Nation needs to reinvest in separation of powers
Practically speaking, life has not always been easy in America. We’ve long been the envy of the world in many respects, but our preeminence has come at a high price.
We feel compelled to intervene too often on the world’s stage – laying our bravest warriors to rest as casualties of missions that are sometimes ill-defined. We tout the virtues of a free market, but the vigor of competition has left many behind. For too many, the wolf now lives at the door.
But we survive as a country, and at times we even manage to thrive.
Who, or what, are we to thank – besides ourselves – for our triumphs?
Today, as we face a fresh wave of unprecedented challenges at both the local and national level, the answer is more clear than it has ever been: Our saving grace is our separation of powers.
Every time one branch of our government threatens to bring us down, there is a check waiting around the corner to lift us up. Now, more than ever, we must engage this system. And we must stop at nothing to protect it. It is all we have.
In Kansas, with our finances in shambles, we turn to the Legislature to dig us out. And with our schools more strapped than ever, we look to our courts to protect our children’s futures.
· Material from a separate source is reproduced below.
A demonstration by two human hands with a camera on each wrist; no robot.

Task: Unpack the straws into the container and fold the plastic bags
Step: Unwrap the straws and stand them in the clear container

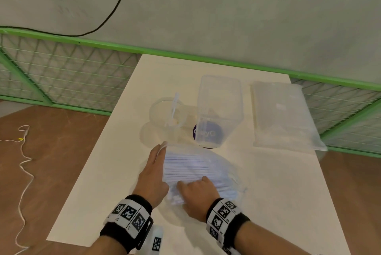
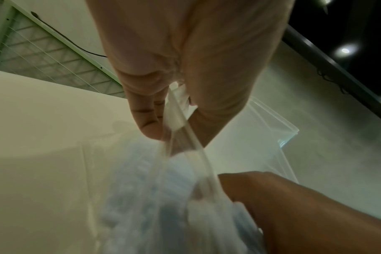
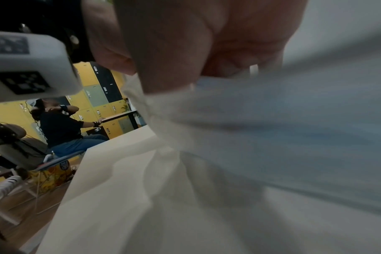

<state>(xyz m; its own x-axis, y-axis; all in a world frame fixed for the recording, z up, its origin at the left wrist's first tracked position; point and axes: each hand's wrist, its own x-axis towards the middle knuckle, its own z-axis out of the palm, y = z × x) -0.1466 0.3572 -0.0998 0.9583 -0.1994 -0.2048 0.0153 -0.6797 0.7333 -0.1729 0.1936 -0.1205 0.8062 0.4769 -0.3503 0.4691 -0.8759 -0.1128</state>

On a national scale, with a new administration in place, there is not a day that passes without a check. Phones ring off the hook in senatorial offices with calls from angry citizens, imploring them to cast dissenting votes at Cabinet confirmation hearings.
When our gates were locked to targeted immigrants, our judges stepped in with injunctions. As the president flirts with lifting sanctions in Russia, our congressmen talk of codifying them.
This is just the beginning: Regardless of where you stand on our new president’s policies, you’ll be rooting hard for at least one branch of government over the next four years as it wades into the trenches of arm’s length political warfare.
Every single time you’ve felt shocked, ashamed and powerless at the hands of our government, you’ve eventually turned to the only place you have to go for justice and equality: another branch of government. As a Kansan, you protected our system again last fall by ensuring that our judiciary would remain independent.
Now, the stakes are even higher. Reinvest in our system by holding our politicians accountable, and protect our system by casting votes against those who seek to usurp its boundaries.
Nothing could be more important.
Blake Shuart is an attorney in Wichita.